Under the Illinois Drug Asset Forfeiture Procedure Act (DAFPA) moveable personal property used in a drug crime is subject to forfeiture and allows the police to seize property without a warrant. In addition it allows the state to keep the property for five months before judicial proceedings begin.
The respondents, all who had had property seized under the law, sued claiming that the State had failed to provide a speedy hearing to reclaim property thus violating Due Process. The District Court for the Northern District of Illinois dismissed the cases based on Seventh Circuit precedent. Respondents appealed to the Seventh Court of Appeals on the grounds that Mathews v. Eldridge requires a hearing before the seizure of real property.
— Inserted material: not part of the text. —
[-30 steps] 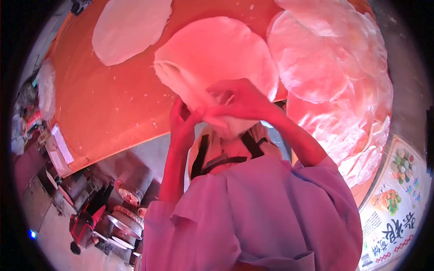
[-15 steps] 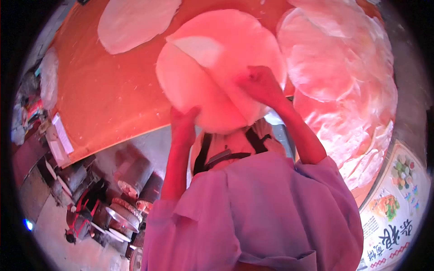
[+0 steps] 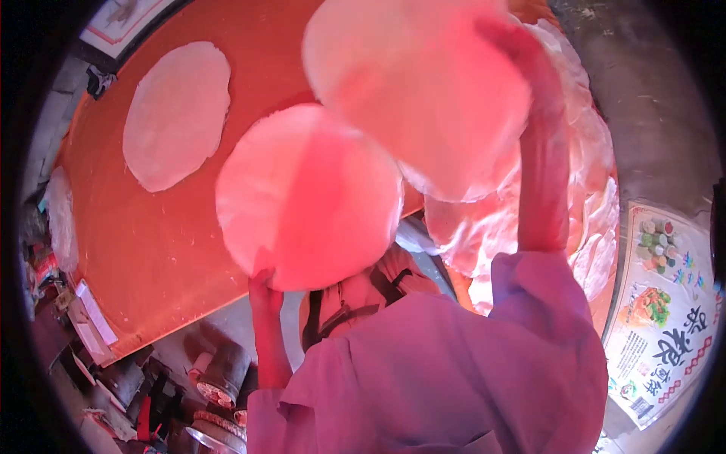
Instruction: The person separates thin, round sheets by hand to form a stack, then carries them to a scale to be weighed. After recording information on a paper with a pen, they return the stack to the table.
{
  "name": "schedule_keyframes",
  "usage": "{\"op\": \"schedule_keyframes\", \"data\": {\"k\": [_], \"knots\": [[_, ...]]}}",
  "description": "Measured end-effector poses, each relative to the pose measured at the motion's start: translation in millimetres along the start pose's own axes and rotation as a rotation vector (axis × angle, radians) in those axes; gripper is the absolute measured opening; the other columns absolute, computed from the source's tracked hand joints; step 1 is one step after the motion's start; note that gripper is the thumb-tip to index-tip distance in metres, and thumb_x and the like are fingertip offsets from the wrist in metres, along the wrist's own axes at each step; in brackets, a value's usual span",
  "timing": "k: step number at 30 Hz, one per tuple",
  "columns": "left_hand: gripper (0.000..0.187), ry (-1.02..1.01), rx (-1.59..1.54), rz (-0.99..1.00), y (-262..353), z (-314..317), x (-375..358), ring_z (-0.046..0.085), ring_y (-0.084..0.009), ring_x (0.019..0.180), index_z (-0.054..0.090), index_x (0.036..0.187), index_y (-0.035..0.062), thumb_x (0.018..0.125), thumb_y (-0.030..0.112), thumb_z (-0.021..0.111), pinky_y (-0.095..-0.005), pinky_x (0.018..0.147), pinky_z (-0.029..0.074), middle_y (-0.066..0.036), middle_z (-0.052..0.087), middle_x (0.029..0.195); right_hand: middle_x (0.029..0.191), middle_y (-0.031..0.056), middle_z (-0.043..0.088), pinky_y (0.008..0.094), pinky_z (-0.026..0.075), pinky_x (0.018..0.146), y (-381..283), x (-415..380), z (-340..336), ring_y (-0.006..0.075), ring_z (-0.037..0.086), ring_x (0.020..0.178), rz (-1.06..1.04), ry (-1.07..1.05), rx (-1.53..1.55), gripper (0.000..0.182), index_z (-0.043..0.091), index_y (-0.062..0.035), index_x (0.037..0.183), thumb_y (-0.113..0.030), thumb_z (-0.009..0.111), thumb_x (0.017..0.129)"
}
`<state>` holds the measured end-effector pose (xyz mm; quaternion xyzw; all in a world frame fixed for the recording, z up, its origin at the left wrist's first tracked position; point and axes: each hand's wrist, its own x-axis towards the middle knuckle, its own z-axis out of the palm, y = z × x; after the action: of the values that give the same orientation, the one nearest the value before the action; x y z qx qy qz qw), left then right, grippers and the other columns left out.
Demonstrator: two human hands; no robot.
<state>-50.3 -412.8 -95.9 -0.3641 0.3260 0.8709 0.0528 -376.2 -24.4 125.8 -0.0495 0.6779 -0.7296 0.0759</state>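
Two thin round pancakes are in my hands under reddish light. My left hand (image 3: 266,291) grips the near left edge of the lower pancake (image 3: 333,200), with the thumb on top. Up and to the right, my right hand (image 3: 510,45) holds the far right edge of a second pancake (image 3: 416,98), its fingers somewhat blurred. This second sheet hangs spread out, overlapping the upper right of the lower one in view and hiding part of the pile behind it. Another pancake (image 3: 178,113) lies flat on the orange-red table (image 3: 144,250) at the left.
A broad pile of pancakes (image 3: 582,144) covers the right side. A printed sign with food pictures (image 3: 665,310) is at the lower right. Metal pots and a stool-like drum (image 3: 227,371) stand below the table's near edge. A clear plastic bag (image 3: 62,219) lies at the left edge.
My right hand has peeled one pancake off the other and carried it up and right. My left hand keeps the lower pancake. The view has shifted, showing more of the table's left.
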Motion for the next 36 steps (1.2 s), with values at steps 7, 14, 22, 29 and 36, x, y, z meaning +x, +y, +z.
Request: {"op": "schedule_keyframes", "data": {"k": [7,14,22,29,36], "knots": [[0.059,0.021,0.242,0.12,14,25,-12,0.058,-0.0202,0.105,0.042,0.136,0.0003,0.08,0.009,0.059,-0.0354,0.09,0.048,-0.01,0.058,0.117,0.08,0.0014,0.065,0.0254,0.051,0.062,-72,66,9,0.0105,0.061,0.069,-0.219,-0.086,-0.218,0.012,0.067,-0.0035,0.089,-0.013,0.062,0.084],[0.045,0.354,0.844,0.522,62,40,-18,0.058,-0.0153,0.084,0.05,0.124,-0.0013,0.087,0.021,0.064,-0.0296,0.075,0.049,-0.007,0.059,0.094,0.068,0.0029,0.06,0.0304,0.046,0.056,-70,12,97,0.0159,0.058,0.06,-0.305,-0.505,-0.793,0.01,0.065,-0.0054,0.088,-0.009,0.058,0.082],[0.056,-0.182,-0.138,0.143,22,127,21,0.048,-0.0292,0.12,0.037,0.136,0.0031,0.096,0.041,0.045,-0.0463,0.098,0.041,-0.014,0.05,0.129,0.068,0.0171,0.059,0.0401,0.048,0.058,147,-97,167,0.0353,0.059,0.063,-0.336,-0.723,-0.699,0.019,0.063,-0.0034,0.088,-0.01,0.068,0.071],[0.046,-0.247,-0.132,0.15,22,136,7,0.048,-0.0236,0.119,0.044,0.129,0.0051,0.095,0.036,0.05,-0.04,0.099,0.041,-0.009,0.051,0.127,0.071,0.0031,0.06,0.0256,0.047,0.06,152,-111,154,0.0106,0.056,0.063,0.081,-0.703,-0.421,0.038,0.067,-0.0057,0.103,-0.024,0.079,0.072],[0.022,-0.189,-0.048,0.221,23,127,13,0.056,-0.0155,0.098,0.054,0.109,0.0051,0.093,0.019,0.048,-0.0324,0.087,0.046,-0.005,0.058,0.106,0.074,0.0091,0.064,0.0292,0.05,0.064,159,-109,146,0.0165,0.062,0.066,0.246,-0.498,-0.273,0.02,0.066,-0.0014,0.087,-0.019,0.071,0.078]]}}
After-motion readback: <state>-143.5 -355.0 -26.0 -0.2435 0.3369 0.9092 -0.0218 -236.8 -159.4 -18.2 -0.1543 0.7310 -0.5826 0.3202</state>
The Appeals Court overruled its precedent and held that DAFPA did not provide the adequate mechanisms for owners to challenge the seizure of their property. The Court reasoned that the length of time (97 to 187 days maximum) was too long. The Seventh Circuit remanded the case back to the District Court and ordered it to devise a mechanism by which an owner can contest the seizure of his property.
Opinion of the Court
The Court declined to answer the question. In oral argument the court learned that the parties no longer disputed ownership of the property in question. Therefore, the majority opinion, written by Justice Breyer, declared the case moot and vacated the judgment of the Seventh Circuit.
Justice Stevens filled a separate opinion, agreeing with Parts I and II of the Majority (which declared the case moot) however opposed Part III which declared the judgment of the Appeals Court vacated. Stevens believed judgments should not be vacated when "the party seeking relief from judgment below caused the mootness by voluntary action," citing U.S. Bancorp Mortgage Co. v. Bonner Mall Partnership.